La parte de arriba del
ROSITA estaba listo esperando la guata de lana, para convertirse en manta.
Pero las ganas de tener algo nuevo en la pared para el festejo de mi cumple pudieron más e hicieron que el día anterior me pusiera a quiltearlo como una condenada hasta tener un nuevo tapiz.
Sobre la marcha saqué algunas fotos a modo de tutorial.
Planché la tela de atrás del quilt y la fijé al piso bien estirada con cinta de papel.
Apoyé la guata (en este caso de algodón) y arriba el ROSITA estirando cada vez para que no quedaran pliegues.

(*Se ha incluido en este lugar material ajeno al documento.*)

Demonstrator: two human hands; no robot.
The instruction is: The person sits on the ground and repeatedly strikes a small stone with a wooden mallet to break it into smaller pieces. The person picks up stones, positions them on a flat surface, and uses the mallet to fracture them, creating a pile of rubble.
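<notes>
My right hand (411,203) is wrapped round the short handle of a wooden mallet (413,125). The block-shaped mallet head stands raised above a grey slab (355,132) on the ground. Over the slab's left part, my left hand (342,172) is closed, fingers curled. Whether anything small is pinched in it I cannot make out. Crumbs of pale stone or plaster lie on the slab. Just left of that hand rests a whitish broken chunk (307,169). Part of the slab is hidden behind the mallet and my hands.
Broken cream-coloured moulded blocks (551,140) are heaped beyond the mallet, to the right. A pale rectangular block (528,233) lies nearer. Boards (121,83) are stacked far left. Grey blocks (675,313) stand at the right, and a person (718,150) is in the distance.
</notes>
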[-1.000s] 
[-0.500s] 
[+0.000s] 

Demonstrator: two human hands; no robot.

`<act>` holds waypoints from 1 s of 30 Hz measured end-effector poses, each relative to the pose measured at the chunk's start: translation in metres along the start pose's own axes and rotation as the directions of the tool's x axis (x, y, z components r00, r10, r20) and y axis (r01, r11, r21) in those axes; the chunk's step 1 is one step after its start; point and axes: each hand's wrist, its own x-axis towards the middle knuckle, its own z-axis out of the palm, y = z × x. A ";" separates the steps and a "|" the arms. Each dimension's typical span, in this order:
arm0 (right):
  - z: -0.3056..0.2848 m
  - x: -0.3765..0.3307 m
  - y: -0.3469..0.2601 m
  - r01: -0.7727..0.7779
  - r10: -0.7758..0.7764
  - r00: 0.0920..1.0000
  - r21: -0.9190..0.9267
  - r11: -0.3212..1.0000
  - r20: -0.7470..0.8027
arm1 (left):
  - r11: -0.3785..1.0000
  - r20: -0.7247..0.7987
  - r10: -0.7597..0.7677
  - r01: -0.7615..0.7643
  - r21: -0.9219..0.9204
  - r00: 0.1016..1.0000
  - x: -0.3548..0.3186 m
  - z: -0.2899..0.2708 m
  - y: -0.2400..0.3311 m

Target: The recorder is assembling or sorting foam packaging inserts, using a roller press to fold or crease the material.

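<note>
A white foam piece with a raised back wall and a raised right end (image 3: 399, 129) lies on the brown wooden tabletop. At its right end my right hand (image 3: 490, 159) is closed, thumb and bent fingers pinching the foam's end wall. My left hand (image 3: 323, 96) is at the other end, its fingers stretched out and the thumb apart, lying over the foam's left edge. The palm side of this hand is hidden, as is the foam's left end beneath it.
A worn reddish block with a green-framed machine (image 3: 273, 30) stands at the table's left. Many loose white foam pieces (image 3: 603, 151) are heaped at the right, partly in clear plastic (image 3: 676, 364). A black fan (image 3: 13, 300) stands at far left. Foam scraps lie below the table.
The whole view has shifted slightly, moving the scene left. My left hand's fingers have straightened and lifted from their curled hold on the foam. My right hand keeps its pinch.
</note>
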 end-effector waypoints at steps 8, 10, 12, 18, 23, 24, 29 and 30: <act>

Arrodillada sobre el conjunto, enrollé el patchwork hasta la mitad en un tubo de cartón
Pulvericé adhesivo temporario en aerosol en unos 30 cm y empecé a desenrollar (como cuando se forra un molde con masa con la ayuda del palo de amasar).

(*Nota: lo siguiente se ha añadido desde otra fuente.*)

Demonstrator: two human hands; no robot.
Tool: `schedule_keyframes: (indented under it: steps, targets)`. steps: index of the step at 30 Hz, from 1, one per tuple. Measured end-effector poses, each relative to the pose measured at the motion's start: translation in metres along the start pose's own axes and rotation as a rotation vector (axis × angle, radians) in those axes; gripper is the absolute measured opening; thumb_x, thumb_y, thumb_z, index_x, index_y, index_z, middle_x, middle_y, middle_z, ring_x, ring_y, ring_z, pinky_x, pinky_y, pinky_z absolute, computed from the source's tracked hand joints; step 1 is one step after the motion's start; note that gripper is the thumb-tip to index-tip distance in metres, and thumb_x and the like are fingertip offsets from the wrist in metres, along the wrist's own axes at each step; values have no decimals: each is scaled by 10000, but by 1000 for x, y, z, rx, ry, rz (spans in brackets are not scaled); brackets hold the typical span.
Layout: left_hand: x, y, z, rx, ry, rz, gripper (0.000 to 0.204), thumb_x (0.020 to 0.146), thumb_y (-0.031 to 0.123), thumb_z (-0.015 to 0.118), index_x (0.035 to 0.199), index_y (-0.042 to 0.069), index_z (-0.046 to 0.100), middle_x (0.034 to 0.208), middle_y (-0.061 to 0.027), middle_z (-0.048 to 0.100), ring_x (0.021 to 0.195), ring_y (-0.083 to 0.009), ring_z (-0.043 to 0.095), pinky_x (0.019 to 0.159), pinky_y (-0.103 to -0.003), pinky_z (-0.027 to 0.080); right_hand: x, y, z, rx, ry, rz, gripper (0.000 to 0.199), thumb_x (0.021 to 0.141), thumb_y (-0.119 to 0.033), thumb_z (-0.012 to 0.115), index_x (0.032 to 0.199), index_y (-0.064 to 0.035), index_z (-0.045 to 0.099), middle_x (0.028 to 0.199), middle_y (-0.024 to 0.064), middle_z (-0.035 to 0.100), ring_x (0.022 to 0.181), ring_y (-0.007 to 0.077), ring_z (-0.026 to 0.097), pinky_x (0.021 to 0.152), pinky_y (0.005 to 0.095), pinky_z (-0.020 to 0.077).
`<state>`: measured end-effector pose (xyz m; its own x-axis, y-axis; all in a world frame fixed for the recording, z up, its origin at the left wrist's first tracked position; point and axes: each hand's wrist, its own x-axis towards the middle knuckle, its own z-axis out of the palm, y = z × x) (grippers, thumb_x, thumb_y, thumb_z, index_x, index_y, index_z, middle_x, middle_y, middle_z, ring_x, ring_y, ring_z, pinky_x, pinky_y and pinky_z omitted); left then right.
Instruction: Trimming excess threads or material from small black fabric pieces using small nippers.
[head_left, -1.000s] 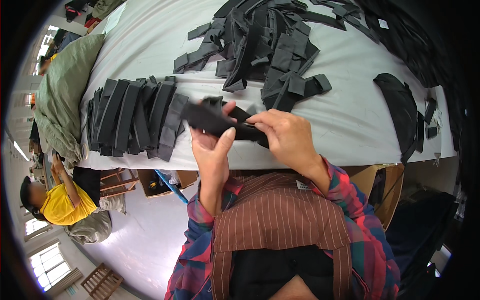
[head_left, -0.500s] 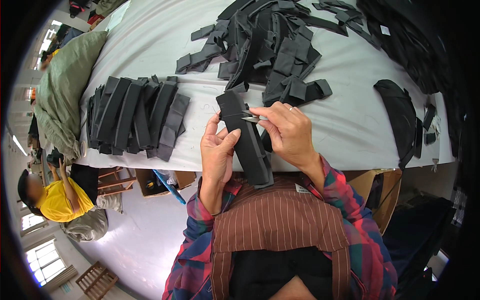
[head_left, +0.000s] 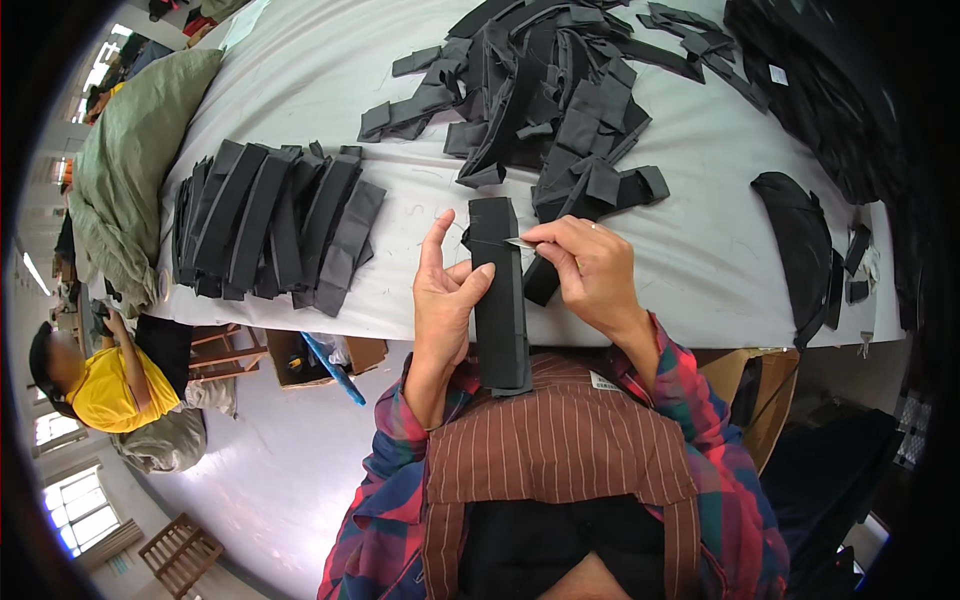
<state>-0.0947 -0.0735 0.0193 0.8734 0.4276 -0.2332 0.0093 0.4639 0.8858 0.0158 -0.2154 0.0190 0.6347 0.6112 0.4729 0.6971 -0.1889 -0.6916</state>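
Observation:
A black fabric strip (head_left: 496, 310), sewn with a seam across its upper part, hangs lengthwise over the table's front edge. My left hand (head_left: 447, 295) grips its left side, thumb pressed on the front and index finger raised. At its upper right edge my right hand (head_left: 590, 270) is closed on a small pair of pointed metal thread snips (head_left: 517, 242), mostly hidden in the fingers; the tip touches or nearly touches the strip. Beyond lies a tangled heap of black and grey strips (head_left: 520, 100). To the left is a neater row of strips (head_left: 265, 225).
White cloth covers the table (head_left: 410, 260). A green-grey sack (head_left: 140, 150) bulges at its left edge, and black fabric pieces (head_left: 795, 250) lie at the right. Below left, a cardboard box (head_left: 300, 360) stands on the floor. A person in yellow (head_left: 115, 395) works farther left.
The strip has turned from slanted to nearly upright. My left index finger has lifted off it and points up. My right hand with the snips has shifted slightly right and down.

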Motion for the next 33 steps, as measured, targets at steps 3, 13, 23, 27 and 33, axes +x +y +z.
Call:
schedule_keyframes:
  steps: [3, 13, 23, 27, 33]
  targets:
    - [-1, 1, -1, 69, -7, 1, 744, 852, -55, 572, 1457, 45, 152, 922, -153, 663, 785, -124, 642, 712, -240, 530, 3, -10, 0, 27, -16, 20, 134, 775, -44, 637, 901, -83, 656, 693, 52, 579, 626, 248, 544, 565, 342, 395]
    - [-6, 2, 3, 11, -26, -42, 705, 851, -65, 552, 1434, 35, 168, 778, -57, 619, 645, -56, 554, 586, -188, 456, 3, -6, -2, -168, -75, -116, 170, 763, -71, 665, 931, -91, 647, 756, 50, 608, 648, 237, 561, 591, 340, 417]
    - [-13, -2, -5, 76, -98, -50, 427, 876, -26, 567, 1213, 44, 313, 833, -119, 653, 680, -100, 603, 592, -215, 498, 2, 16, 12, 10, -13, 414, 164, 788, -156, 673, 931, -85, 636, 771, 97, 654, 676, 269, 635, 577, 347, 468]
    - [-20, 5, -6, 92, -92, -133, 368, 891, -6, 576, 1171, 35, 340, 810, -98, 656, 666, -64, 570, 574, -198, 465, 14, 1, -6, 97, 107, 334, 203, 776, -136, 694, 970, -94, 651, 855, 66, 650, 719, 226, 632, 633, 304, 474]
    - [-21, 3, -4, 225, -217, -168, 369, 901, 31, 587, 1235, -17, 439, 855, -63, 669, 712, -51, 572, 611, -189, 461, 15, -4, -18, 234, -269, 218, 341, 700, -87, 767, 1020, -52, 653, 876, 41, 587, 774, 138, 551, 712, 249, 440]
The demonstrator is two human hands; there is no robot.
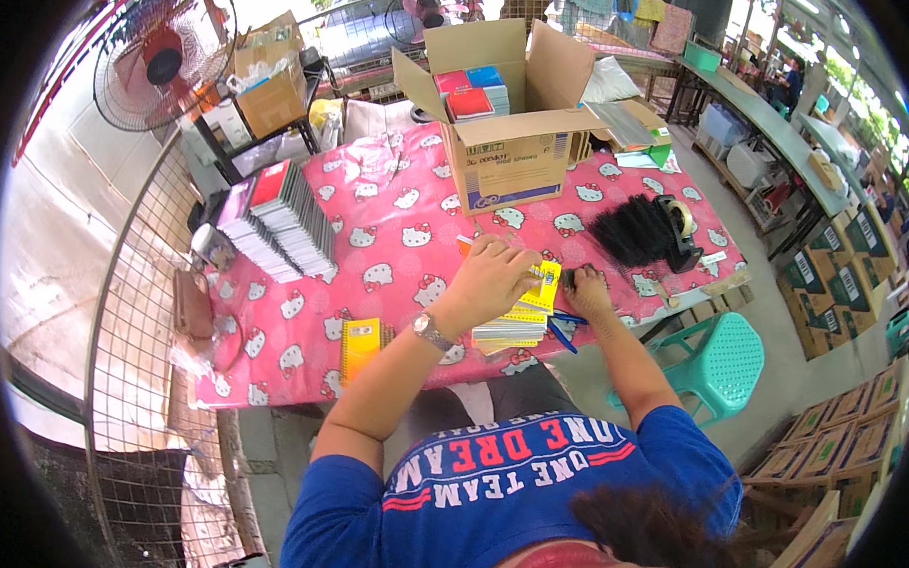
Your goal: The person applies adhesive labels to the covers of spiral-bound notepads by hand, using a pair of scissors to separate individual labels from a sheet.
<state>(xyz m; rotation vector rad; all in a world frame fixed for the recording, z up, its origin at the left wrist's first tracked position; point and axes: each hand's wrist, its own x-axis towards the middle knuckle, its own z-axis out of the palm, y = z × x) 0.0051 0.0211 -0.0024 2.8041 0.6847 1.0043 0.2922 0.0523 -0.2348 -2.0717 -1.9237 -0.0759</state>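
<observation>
A stack of small yellow spiral notebooks (508,334) lies in front of me near the table's front edge. My left hand (493,275), with a watch on the wrist, reaches over it, fingers closed on the yellow notebook (544,287) at the top. Something orange pokes out behind that hand. Just right of the stack, my right hand (587,291) rests low with bent fingers around something small and dark that I cannot make out. A blue pen (563,336) lies beside the stack. Farther left sits another yellow notebook (360,349), partly behind my left forearm.
An open cardboard box (508,171) holding red and blue notebooks stands at the table's back. Tall notebook stacks (287,218) are at left. A black brush-like bundle (631,233) and a tape dispenser (685,232) lie right. A green stool (717,363) stands by the table.
</observation>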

Volví a poner adhesivo en los siguientes 30cm para seguir desenrollando, y así sucesivamente hasta llegar al final.
Repetí todo en la otra mitad (otra vez arrodillada, pero mirando para el lado contrario)

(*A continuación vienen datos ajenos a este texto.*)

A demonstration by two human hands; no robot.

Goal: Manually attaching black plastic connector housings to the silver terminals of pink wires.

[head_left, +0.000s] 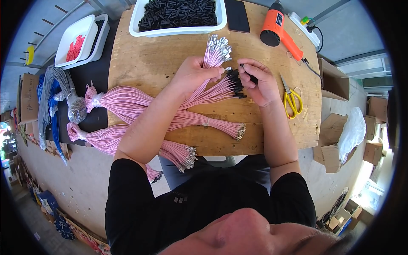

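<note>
My left hand (196, 73) is closed round a bundle of pink wires (210, 58), whose bare metal terminals (218, 47) fan out above the fingers. One single terminal (228, 69) sticks out past my left fingertips toward the right. Facing it, a short distance away, my right hand (261, 80) pinches a small black sleeve (242, 65) between thumb and forefinger. More black shows under its curled fingers. Below and between the hands lie pink wires whose ends carry black sleeves (239, 85).
More pink wire bundles (127, 100) lie leftward under my left arm. At the back stand a white tub (178, 30) of black sleeves and a dark phone (237, 17). An orange heat gun (276, 32) and yellow-handled scissors (291, 100) lie right. Grey wires (59, 83) lie far left.
</note>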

Y el mismo proceso hice para pegar la tela del reverso a la guata.
Con todo pegadito.... A LA MÁQUINA!
Puse el pie de doble arrastre con la barra atravesada (que sirve de guía para coser a la distancia que uno elija.)
Me puse los guantes antideslizantes (que ayudan en el agarre) e hice la primera costura con puntada recta, acompañando el zigzag del quilt.
Luego fijé la barra a 1,5" de la aguja.
Ajusté el tornillo.
Apoyando la guía en la primera costura, cosí la siguiente.
Y así en todo el quilt, cambiando el color del hilo conforme fui avanzando.
6 horas más tarde... ya estaba lista para ribetear. (algún día subiré otro tutorial de ribete)
El tiempo dió para terminar el ribete a mano, pero no para rematar los hilos :)
Le cosí la manga por atrás (
como explico acá) pasé la varilla y .... A LA PARED!

Con el resto de energía que me quedaba, cociné para mis amigas unos scons (receta de mi suegra), mermelada amarga de naranjas (receta de mi abuela), unas fuentes de frutas (receta para gorditas) y ... A FESTEJAR.